Extract every line below, verbatim.

- Opening Delimiter -

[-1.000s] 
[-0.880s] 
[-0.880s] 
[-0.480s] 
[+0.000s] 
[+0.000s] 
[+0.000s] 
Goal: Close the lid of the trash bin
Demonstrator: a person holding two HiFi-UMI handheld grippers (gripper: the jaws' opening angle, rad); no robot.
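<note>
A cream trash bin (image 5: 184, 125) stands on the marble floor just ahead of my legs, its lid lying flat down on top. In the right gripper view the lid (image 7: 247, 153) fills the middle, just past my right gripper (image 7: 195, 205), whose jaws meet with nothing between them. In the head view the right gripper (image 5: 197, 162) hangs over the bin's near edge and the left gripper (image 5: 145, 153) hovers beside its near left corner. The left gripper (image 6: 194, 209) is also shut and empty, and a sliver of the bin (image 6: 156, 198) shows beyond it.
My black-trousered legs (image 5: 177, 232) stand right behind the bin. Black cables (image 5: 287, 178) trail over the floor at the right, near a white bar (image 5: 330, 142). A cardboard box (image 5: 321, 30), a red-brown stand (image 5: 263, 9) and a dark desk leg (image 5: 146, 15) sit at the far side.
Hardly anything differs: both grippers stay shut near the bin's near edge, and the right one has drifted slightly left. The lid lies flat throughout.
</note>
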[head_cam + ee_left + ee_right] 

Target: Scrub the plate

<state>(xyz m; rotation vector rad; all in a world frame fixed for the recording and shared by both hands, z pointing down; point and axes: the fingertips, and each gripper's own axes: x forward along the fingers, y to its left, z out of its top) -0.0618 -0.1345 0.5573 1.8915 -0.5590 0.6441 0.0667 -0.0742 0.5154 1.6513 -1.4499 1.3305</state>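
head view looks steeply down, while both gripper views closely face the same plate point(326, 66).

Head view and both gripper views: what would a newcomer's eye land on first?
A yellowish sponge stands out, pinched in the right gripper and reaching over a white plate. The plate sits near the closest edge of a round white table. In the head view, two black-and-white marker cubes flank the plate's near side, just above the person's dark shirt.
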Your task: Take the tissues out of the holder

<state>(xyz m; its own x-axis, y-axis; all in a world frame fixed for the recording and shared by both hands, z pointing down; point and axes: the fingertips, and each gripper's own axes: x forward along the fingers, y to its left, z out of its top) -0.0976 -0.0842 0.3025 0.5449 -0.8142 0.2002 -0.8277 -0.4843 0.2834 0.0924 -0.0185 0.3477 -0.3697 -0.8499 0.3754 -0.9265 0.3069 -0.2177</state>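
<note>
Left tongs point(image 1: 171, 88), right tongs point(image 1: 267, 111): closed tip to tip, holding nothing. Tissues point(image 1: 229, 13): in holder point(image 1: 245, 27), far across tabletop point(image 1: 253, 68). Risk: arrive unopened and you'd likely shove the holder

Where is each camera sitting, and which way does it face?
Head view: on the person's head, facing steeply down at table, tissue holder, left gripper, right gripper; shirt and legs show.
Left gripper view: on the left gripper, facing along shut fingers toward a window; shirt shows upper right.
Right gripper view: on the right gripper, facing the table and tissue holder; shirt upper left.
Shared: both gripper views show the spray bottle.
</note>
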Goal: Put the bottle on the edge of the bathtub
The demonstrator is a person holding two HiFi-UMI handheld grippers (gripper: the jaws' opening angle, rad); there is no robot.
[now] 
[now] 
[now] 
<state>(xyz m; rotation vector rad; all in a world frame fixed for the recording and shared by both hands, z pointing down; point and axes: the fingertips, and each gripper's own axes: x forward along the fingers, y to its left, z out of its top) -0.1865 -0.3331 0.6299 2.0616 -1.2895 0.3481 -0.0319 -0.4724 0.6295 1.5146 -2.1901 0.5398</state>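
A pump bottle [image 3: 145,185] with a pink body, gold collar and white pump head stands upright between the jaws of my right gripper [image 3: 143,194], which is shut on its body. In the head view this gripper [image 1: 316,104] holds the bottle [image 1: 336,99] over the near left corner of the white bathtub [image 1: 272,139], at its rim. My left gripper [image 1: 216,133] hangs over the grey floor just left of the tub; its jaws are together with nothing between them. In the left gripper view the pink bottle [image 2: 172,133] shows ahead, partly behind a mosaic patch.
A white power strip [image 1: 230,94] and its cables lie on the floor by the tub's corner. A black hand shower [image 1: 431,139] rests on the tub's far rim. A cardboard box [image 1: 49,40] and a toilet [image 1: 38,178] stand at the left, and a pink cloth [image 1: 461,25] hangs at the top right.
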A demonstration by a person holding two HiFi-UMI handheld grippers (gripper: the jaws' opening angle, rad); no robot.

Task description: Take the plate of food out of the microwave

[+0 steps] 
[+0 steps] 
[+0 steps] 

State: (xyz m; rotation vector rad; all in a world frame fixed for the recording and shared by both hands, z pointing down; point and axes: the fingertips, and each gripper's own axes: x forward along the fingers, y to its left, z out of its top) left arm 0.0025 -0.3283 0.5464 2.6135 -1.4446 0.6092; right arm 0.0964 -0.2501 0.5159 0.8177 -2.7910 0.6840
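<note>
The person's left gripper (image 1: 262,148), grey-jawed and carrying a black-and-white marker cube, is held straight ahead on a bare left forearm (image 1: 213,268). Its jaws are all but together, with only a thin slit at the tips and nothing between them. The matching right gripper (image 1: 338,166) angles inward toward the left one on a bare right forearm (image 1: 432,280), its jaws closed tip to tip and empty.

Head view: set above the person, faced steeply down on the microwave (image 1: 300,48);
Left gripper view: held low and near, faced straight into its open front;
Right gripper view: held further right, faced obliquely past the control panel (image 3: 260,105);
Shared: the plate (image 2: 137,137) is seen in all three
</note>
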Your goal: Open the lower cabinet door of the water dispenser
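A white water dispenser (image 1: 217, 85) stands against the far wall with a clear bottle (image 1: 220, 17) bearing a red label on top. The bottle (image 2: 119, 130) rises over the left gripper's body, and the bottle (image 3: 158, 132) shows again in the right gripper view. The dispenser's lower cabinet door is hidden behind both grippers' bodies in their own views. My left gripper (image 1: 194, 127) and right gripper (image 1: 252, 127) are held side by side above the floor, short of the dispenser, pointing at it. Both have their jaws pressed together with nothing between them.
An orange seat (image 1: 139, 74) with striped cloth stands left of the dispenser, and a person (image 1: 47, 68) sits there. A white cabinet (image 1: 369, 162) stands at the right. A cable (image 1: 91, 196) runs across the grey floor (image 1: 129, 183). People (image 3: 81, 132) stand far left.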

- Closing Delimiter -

**RESULT:**
[-1.000s] 
[-0.880s] 
[-0.880s] 
[-0.480s] 
[+0.000s] 
[+0.000s] 
[+0.000s] 
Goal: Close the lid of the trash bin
Demonstrator: a person holding two HiFi-UMI handheld grippers (gripper: the jaws' opening angle, rad); no robot.
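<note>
A cream trash bin (image 5: 184, 125) stands on the marble floor just ahead of my legs, its lid lying flat down on top. In the right gripper view the lid (image 7: 247, 153) fills the middle, just past my right gripper (image 7: 195, 205), whose jaws meet with nothing between them. In the head view the right gripper (image 5: 197, 162) hangs over the bin's near edge and the left gripper (image 5: 145, 153) hovers beside its near left corner. The left gripper (image 6: 194, 209) is also shut and empty, and a sliver of the bin (image 6: 156, 198) shows beyond it.
My black-trousered legs (image 5: 177, 232) stand right behind the bin. Black cables (image 5: 287, 178) trail over the floor at the right, near a white bar (image 5: 330, 142). A cardboard box (image 5: 321, 30), a red-brown stand (image 5: 263, 9) and a dark desk leg (image 5: 146, 15) sit at the far side.
Hardly anything differs: both grippers stay shut near the bin's near edge, and the right one has drifted slightly left. The lid lies flat throughout.
</note>
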[head_cam + ee_left + ee_right] 

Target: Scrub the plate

<state>(xyz m; rotation vector rad; all in a world frame fixed for the recording and shared by both hands, z pointing down; point and axes: the fingertips, and each gripper's own axes: x forward along the fingers, y to its left, z out of its top) -0.0618 -0.1345 0.5573 1.8915 -0.5590 0.6441 0.0667 -0.0742 0.5154 1.6513 -1.4499 1.3305</state>
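head view looks steeply down, while both gripper views closely face the same plate point(326, 66).

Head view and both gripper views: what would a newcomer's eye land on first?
A yellowish sponge stands out, pinched in the right gripper and reaching over a white plate. The plate sits near the closest edge of a round white table. In the head view, two black-and-white marker cubes flank the plate's near side, just above the person's dark shirt.
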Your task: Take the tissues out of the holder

<state>(xyz m; its own x-axis, y-axis; all in a world frame fixed for the recording and shared by both hands, z pointing down; point and axes: the fingertips, and each gripper's own axes: x forward along the fingers, y to its left, z out of its top) -0.0976 -0.0842 0.3025 0.5449 -0.8142 0.2002 -0.8277 -0.4843 0.2834 0.0924 -0.0185 0.3477 -0.3697 -0.8499 0.3754 -0.9265 0.3069 -0.2177</state>
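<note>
Left tongs point(image 1: 171, 88), right tongs point(image 1: 267, 111): closed tip to tip, holding nothing. Tissues point(image 1: 229, 13): in holder point(image 1: 245, 27), far across tabletop point(image 1: 253, 68). Risk: arrive unopened and you'd likely shove the holder

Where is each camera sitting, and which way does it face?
Head view: on the person's head, facing steeply down at table, tissue holder, left gripper, right gripper; shirt and legs show.
Left gripper view: on the left gripper, facing along shut fingers toward a window; shirt shows upper right.
Right gripper view: on the right gripper, facing the table and tissue holder; shirt upper left.
Shared: both gripper views show the spray bottle.
</note>
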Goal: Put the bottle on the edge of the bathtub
The demonstrator is a person holding two HiFi-UMI handheld grippers (gripper: the jaws' opening angle, rad); there is no robot.
[now] 
[now] 
[now] 
<state>(xyz m; rotation vector rad; all in a world frame fixed for the recording and shared by both hands, z pointing down; point and axes: the fingertips, and each gripper's own axes: x forward along the fingers, y to its left, z out of its top) -0.1865 -0.3331 0.6299 2.0616 -1.2895 0.3481 -0.0319 -0.4724 0.6295 1.5146 -2.1901 0.5398</state>
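A pump bottle [image 3: 145,185] with a pink body, gold collar and white pump head stands upright between the jaws of my right gripper [image 3: 143,194], which is shut on its body. In the head view this gripper [image 1: 316,104] holds the bottle [image 1: 336,99] over the near left corner of the white bathtub [image 1: 272,139], at its rim. My left gripper [image 1: 216,133] hangs over the grey floor just left of the tub; its jaws are together with nothing between them. In the left gripper view the pink bottle [image 2: 172,133] shows ahead, partly behind a mosaic patch.
A white power strip [image 1: 230,94] and its cables lie on the floor by the tub's corner. A black hand shower [image 1: 431,139] rests on the tub's far rim. A cardboard box [image 1: 49,40] and a toilet [image 1: 38,178] stand at the left, and a pink cloth [image 1: 461,25] hangs at the top right.
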A demonstration by a person holding two HiFi-UMI handheld grippers (gripper: the jaws' opening angle, rad); no robot.

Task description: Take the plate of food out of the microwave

[+0 steps] 
[+0 steps] 
[+0 steps] 

State: (xyz m; rotation vector rad; all in a world frame fixed for the recording and shared by both hands, z pointing down; point and axes: the fingertips, and each gripper's own axes: x forward along the fingers, y to its left, z out of its top) left arm 0.0025 -0.3283 0.5464 2.6135 -1.4446 0.6092; right arm 0.0964 -0.2501 0.5159 0.8177 -2.7910 0.6840
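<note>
The person's left gripper (image 1: 262,148), grey-jawed and carrying a black-and-white marker cube, is held straight ahead on a bare left forearm (image 1: 213,268). Its jaws are all but together, with only a thin slit at the tips and nothing between them. The matching right gripper (image 1: 338,166) angles inward toward the left one on a bare right forearm (image 1: 432,280), its jaws closed tip to tip and empty.

Head view: set above the person, faced steeply down on the microwave (image 1: 300,48);
Left gripper view: held low and near, faced straight into its open front;
Right gripper view: held further right, faced obliquely past the control panel (image 3: 260,105);
Shared: the plate (image 2: 137,137) is seen in all three
</note>
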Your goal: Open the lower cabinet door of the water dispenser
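A white water dispenser (image 1: 217, 85) stands against the far wall with a clear bottle (image 1: 220, 17) bearing a red label on top. The bottle (image 2: 119, 130) rises over the left gripper's body, and the bottle (image 3: 158, 132) shows again in the right gripper view. The dispenser's lower cabinet door is hidden behind both grippers' bodies in their own views. My left gripper (image 1: 194, 127) and right gripper (image 1: 252, 127) are held side by side above the floor, short of the dispenser, pointing at it. Both have their jaws pressed together with nothing between them.
An orange seat (image 1: 139, 74) with striped cloth stands left of the dispenser, and a person (image 1: 47, 68) sits there. A white cabinet (image 1: 369, 162) stands at the right. A cable (image 1: 91, 196) runs across the grey floor (image 1: 129, 183). People (image 3: 81, 132) stand far left.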

The response to the exercise has been completed.